His motto: "I see bad movies so you don't have to."

Blue Jasmine

Cate starts Oscar talk
Let the Oscar talk begin. Cate Blanchett is so compellingly pathetic and sympathetic as a New York socialite on the verge of a breakdown in Woody Allen’s “Blue Jasmine” it’s difficult to imagine any other performance wresting the Academy Award from her. Just how in the heck Woody continues to write and direct films with such biting insight and intricate character analysis several decades into his storied career is a worthy subject for its own column.
But at 78 years young, the man hasn’t slowed down. Allen has released the equivalent of a movie a year for nearly 45 years, and as “Blue Jasmine” shows, the nebbishy writer-director still has a lot to say. Granted, “Blue Jasmine” is still a ‘typical’ Woody Allen film, tilting more toward the tragic-comedic style of his previous work while having little in common with the whimsical and most commercially successful film of his late period, the Oscar-nominated “Midnight in Paris.” If you loved that film your appreciation of his movies might have increased, but you still might find the despair on display in “Blue Jasmine” too overwhelming.
Blanchett’s Jasmine sees her life of luxury on Park Avenue fall apart when her wealthy, womanizing financier husband (Alec Baldwin, excellent again in a Woody film) is thrown in jail for fraud. The government confiscates everything, forcing Jasmine to move to San Francisco and live far below her station with her fellow adopted sister Ginger (Sally Hawkins – Oscar worthy too). Aghast at the prospect of starting over from the bottom, Jasmine is critical of everything around her, including her sister’s humble apartment and choice of boyfriends. A master stroke by Woody is his casting of three well-known stand-up comedians. Bobby Cannavale is Ginger’s current guy, Louis C.K. a new beau who pops into Ginger’s life, and Andrew Dice Clay as Ginger’s ex-husband. Even without much big screen experience, the three are spot-on and help lift the occasionally shaky narrative at just the right moments. Peter Sarsgaard is also perfect as Jasmine’s new wealthy suitor who falls for her without knowing about her past.

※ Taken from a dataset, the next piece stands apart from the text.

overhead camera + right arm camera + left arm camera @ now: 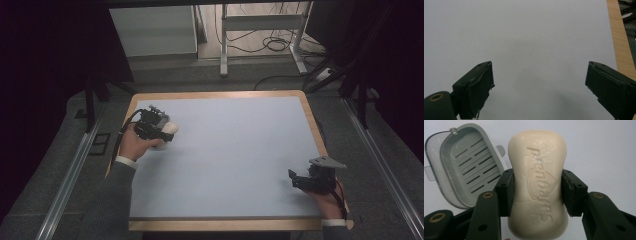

But “Blue Jasmine” is clearly Cate Blanchett’s film, and rarely of late has a performance-driven vehicle been given such achingly poignant nuance by its lead character. Popping pills, chain-sipping Stoli martinis, and barely able to make it through each day, Jasmine could easily have been a self-pitying character that failed to provoke much audience empathy. While the story isn’t exactly resolved to anyone’s satisfaction, Woody’s script examines both the desperation and sticky revelations of relationship foibles.
A social anthropologist with roots in comedy (both dark and neurotic), Woody claims he really only makes films for himself. His relatively small but fervent fan base would respectfully disagree.
Rated PG-13 for mature thematic material, language and sexual content.